***** ENTRIES SUPPLIED *****
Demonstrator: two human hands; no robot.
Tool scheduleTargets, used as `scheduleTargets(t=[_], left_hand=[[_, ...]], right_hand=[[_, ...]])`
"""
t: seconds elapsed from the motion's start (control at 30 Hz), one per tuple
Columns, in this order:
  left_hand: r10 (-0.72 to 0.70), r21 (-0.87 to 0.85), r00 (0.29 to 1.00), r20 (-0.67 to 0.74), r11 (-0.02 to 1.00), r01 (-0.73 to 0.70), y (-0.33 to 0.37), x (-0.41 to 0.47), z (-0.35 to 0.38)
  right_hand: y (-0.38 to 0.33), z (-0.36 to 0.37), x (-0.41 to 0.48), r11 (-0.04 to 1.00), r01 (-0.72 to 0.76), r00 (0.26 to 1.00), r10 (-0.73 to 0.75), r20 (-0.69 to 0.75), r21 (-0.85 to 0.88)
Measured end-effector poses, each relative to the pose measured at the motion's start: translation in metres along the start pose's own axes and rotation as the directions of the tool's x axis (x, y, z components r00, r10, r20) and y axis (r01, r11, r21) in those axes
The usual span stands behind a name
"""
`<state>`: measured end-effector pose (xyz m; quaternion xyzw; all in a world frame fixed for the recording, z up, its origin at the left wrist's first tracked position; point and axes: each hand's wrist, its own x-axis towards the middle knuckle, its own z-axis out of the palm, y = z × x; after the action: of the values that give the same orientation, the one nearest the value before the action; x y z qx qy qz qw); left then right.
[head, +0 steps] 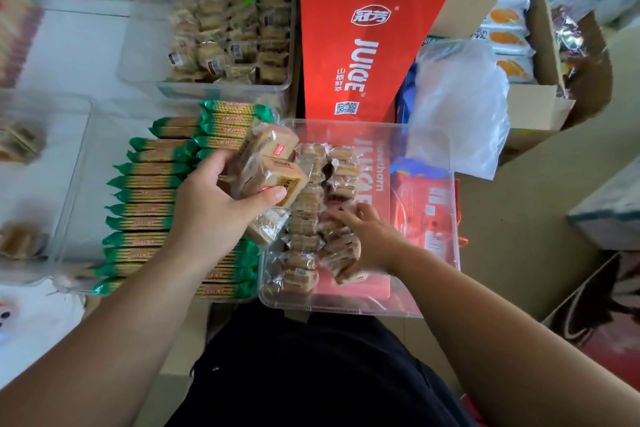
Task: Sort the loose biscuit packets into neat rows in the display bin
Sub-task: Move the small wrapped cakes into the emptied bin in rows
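Grips a bunched stack of biscuit packets (270, 166) in curled fingers (272, 195) of left hand (207, 208), above display bin (454, 211) left rim. Presses right hand (370, 243) fingers (341, 217), fairly flat, on rows (304, 218) inside bin. Probably risks shedding slick packets from overfull grip, toppling rows.

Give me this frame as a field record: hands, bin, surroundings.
left hand: grips a handful of biscuit packets over the bin's left edge
right hand: fingers rest on the right-hand row inside the bin
display bin: clear plastic, in front of the person
packet rows: two rows along the bin's left side, roughly aligned
left neighbour: green-wrapped biscuit packs in rows
behind: red JUICE bag; clear tub of similar packets
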<state>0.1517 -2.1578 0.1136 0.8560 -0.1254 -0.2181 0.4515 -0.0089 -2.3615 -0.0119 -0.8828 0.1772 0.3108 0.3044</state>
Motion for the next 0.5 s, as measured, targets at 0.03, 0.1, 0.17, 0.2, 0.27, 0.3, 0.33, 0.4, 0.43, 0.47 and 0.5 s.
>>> scheduleTargets(t=[0.03,0.1,0.17,0.2,0.27,0.3,0.33,0.4,0.43,0.47,0.5], left_hand=[[0.002,-0.002,1.000,0.002,1.000,-0.002,-0.001,0.001,0.001],[0.007,-0.002,1.000,0.013,1.000,-0.007,-0.002,0.002,0.003],[0.008,-0.003,1.000,0.025,1.000,-0.008,-0.003,0.003,0.004],[0.006,-0.003,1.000,0.026,1.000,-0.006,-0.003,0.003,0.005],[0.005,-0.006,1.000,0.027,1.000,-0.005,-0.004,0.004,0.006],[0.004,-0.008,1.000,0.028,1.000,-0.004,-0.004,0.005,0.006],[0.004,-0.007,1.000,0.030,1.000,-0.004,-0.004,0.005,0.006],[0.005,-0.002,0.999,0.039,1.000,-0.005,-0.004,0.006,0.006],[0.005,0.002,0.999,0.043,1.000,-0.005,-0.004,0.007,0.006],[0.005,0.006,0.999,0.044,1.000,-0.005,-0.003,0.007,0.006],[0.006,0.008,0.999,0.043,1.000,-0.006,-0.003,0.007,0.006]], right_hand=[[0.000,0.000,0.000,1.000,0.003,1.000,-0.003,-0.009,-0.031],[0.001,-0.001,-0.001,0.998,0.012,1.000,-0.014,-0.022,-0.065],[0.003,-0.004,-0.004,0.998,0.029,0.999,-0.030,-0.020,-0.054],[0.003,-0.006,-0.006,1.000,0.023,1.000,-0.023,-0.021,-0.008],[0.004,-0.012,-0.008,0.989,-0.026,0.998,0.035,-0.059,0.148],[0.005,-0.014,-0.007,0.974,-0.052,0.992,0.075,-0.098,0.220],[0.007,-0.015,-0.005,0.961,-0.079,0.982,0.120,-0.144,0.264],[0.011,-0.015,0.002,0.945,-0.166,0.949,0.230,-0.214,0.281],[0.012,-0.015,0.006,0.936,-0.216,0.933,0.282,-0.223,0.277],[0.013,-0.015,0.009,0.926,-0.260,0.921,0.323,-0.216,0.275],[0.013,-0.016,0.013,0.914,-0.292,0.913,0.354,-0.204,0.282]])
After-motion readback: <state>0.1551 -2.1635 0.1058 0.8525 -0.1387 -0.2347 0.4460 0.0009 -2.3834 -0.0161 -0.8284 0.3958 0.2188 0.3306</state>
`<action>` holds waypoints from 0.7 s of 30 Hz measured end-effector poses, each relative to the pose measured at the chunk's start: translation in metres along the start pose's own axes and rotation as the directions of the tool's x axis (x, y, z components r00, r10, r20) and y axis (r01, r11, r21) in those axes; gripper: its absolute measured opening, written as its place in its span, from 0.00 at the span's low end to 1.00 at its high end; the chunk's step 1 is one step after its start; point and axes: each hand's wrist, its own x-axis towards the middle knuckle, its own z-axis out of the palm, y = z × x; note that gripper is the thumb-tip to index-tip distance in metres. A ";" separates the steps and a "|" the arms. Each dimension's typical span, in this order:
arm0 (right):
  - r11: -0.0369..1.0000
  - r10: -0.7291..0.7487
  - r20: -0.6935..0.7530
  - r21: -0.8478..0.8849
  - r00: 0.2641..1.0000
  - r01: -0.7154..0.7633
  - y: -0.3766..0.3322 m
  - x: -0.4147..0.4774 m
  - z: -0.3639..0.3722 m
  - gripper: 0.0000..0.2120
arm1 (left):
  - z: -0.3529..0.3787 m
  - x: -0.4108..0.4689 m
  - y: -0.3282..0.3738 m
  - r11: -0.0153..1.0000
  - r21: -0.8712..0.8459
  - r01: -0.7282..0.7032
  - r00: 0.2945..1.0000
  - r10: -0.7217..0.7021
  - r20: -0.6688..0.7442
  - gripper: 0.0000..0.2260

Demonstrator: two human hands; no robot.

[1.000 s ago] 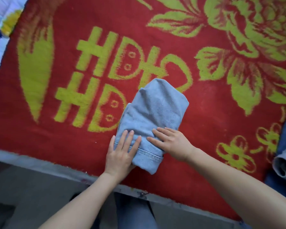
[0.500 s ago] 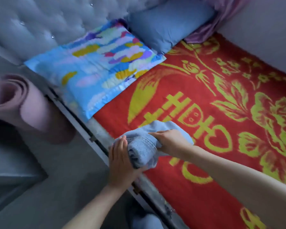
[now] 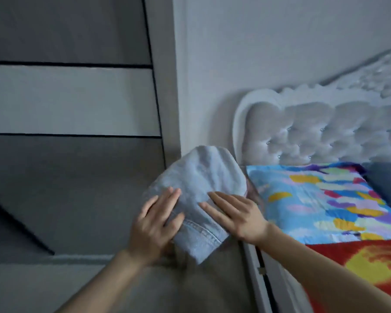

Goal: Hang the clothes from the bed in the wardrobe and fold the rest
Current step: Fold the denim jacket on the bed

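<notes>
Left hand [image 3: 158, 224] and right hand [image 3: 233, 215] press flat, fingers straight, on the folded pale-blue denim garment [image 3: 196, 184], now off the red-and-yellow blanket [image 3: 325, 251] to their right; folding seems finished.

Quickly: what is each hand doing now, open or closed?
Left hand: open, fingers flat on the folded denim garment.
Right hand: open, fingers flat on it too.

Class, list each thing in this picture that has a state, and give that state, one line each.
Denim garment: folded, beside the bed, not on it; what bears it is hidden.
Left hand: flat, fingers straight on the garment.
Right hand: flat, fingers straight on the garment.
Patterned pillow: lying flat at the headboard.
Red blanket: spread over the bed.
</notes>
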 end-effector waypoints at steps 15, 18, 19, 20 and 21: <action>0.797 -0.052 -0.086 0.597 0.995 0.093 -0.080 0.276 0.186 0.36 | -0.190 -0.069 -0.211 0.702 0.586 0.404 0.852 -0.522 0.037 0.15; 0.657 -0.065 0.225 0.743 0.972 -0.128 -0.133 0.322 0.227 0.53 | -0.240 -0.096 -0.226 0.501 0.670 0.548 0.722 -0.688 -0.075 0.17; 0.605 -0.071 0.321 0.767 0.945 -0.215 -0.151 0.338 0.236 0.54 | -0.253 -0.105 -0.229 0.446 0.677 0.585 0.679 -0.726 -0.108 0.17; 0.572 -0.073 0.353 0.781 0.933 -0.251 -0.174 0.359 0.244 0.53 | -0.269 -0.116 -0.232 0.397 0.680 0.617 0.651 -0.743 -0.157 0.17; 0.545 -0.068 0.355 0.796 0.932 -0.264 -0.193 0.378 0.252 0.52 | -0.282 -0.125 -0.234 0.355 0.669 0.653 0.613 -0.767 -0.191 0.17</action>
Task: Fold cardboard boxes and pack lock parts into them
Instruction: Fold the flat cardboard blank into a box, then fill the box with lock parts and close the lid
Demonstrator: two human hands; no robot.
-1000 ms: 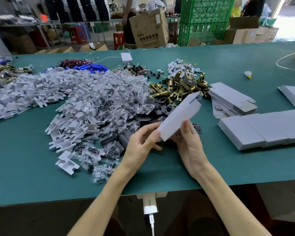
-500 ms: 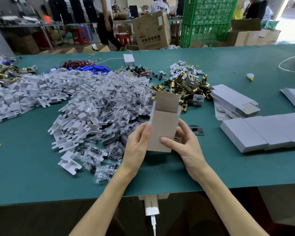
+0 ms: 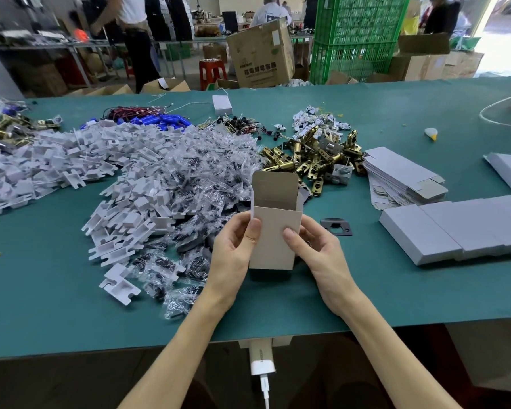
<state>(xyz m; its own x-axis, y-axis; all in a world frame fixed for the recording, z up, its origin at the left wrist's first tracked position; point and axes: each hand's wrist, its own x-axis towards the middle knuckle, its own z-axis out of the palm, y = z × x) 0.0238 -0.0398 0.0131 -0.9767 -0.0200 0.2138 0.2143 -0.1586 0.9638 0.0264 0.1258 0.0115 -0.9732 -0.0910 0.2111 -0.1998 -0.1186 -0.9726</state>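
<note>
A small grey cardboard box (image 3: 273, 231) stands upright between both hands above the green table (image 3: 42, 305), its top flap open and pointing up. My left hand (image 3: 233, 252) grips its left side with the thumb on the front face. My right hand (image 3: 316, 252) grips the right side, thumb also on the front. Brass lock latches (image 3: 313, 157) lie in a heap behind the box. A dark strike plate (image 3: 337, 227) lies just right of my right hand. Flat unfolded boxes (image 3: 401, 175) are stacked at right.
A big pile of white plastic pieces (image 3: 124, 184) and clear bagged parts (image 3: 195, 178) fills the left and middle. Closed grey boxes (image 3: 460, 228) lie in a row at right. Blue parts and wires (image 3: 160, 118) sit farther back. People, cartons and green crates stand beyond the table.
The box went from slanted, pointing up-right, to upright with its open flap on top. Both hands shifted to hold its two sides.
</note>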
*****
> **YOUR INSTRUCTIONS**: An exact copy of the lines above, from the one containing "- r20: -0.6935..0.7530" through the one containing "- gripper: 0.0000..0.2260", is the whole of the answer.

> **EXERCISE OUTPUT**:
  - r20: -0.6935..0.7530
  - r21: -0.8478..0.8849
  - r00: 0.2641..1.0000
  - r01: -0.7154..0.7633
  - y: -0.3766..0.3322 m
  - x: -0.4147..0.4774 m
  - z: -0.3639..0.3722 m
  - gripper: 0.0000..0.2120
arm1 (left):
  - z: -0.3529..0.3787 m
  - x: -0.4108..0.4689 m
  - y: -0.3282..0.3738 m
  - r11: -0.0153..1.0000
  - r21: -0.8712..0.8459
  - r01: -0.7282..0.7032
  - r00: 0.2945..1.0000
  - r10: -0.7217..0.7021
  - r20: -0.6688..0.7442
  - gripper: 0.0000..0.2260

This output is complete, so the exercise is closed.